Louisiana, Virginia, Massachusetts, New York, and Maryland: only five US states have ever had a Black governor.
We’re expected to believe that the NY Times is a serious newspaper when they are sending a reporter to talk to dozens of ppl to debunk a claim from a known conspiracy theorist, fascist, and grifter that he’d teleported into a Waffle House?!?
As Slow As Possible. Very very very slow versions of three classic video games: Pong, Breakout, and Missile Command. On the slowest setting, you’re almost begging for a notification functionality to alert you when you need to next engage.
I have to say that I was a little bit charmed by the trailer for Supergirl. Looks promising.

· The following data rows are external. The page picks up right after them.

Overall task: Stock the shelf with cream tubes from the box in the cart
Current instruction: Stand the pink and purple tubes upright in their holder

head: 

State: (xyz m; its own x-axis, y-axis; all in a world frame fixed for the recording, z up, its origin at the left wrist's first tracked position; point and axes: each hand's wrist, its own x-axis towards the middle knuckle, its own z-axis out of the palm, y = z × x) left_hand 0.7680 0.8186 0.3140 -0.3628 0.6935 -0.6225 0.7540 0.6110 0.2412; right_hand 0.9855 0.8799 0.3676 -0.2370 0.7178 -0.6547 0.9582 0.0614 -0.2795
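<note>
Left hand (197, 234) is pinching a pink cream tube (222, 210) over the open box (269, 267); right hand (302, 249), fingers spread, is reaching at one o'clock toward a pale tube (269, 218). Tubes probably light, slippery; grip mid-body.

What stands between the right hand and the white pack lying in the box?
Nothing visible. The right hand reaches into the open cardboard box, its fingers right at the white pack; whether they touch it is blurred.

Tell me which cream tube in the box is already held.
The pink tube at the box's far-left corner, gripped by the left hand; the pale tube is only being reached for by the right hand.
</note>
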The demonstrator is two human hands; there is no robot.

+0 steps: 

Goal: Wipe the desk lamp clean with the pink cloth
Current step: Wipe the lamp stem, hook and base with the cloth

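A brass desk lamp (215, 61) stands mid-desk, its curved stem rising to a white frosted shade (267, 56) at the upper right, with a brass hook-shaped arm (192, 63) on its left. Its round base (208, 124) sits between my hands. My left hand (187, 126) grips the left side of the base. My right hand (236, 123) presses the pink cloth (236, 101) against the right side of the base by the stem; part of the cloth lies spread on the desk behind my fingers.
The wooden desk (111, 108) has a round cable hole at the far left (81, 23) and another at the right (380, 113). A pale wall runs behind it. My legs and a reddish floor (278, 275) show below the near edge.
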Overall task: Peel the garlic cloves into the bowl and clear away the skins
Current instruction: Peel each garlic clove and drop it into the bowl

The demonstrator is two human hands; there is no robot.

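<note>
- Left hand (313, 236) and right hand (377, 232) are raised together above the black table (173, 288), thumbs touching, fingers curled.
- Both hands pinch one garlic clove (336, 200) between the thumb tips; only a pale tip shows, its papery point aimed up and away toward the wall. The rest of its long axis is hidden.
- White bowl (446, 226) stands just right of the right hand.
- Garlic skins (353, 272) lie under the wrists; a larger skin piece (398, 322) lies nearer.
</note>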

I thought the official video of Berghain by Rosalía (feat. Björk & Yves Tumor) was great — “I don’t even know what this is — classical pop? surrealist orchestral?” — and this recent live performance from the Brit Awards takes the song to the next level. I loved it. (via kenzie)
A women had sex with identical twins (within a 4-day period), got pregnant, and now it’s impossible to tell which is the father, even with DNA testing.
The commander of NASA’s Artemis II mission to the Moon, Reid Wiseman, took this photo of the Earth as the spacecraft speeds away our planet.
There are two auroras (top right and bottom left) and zodiacal light (bottom right) is visible as the Earth eclipses the Sun.
That is so cool. Worth clicking through to see the high-resolution image.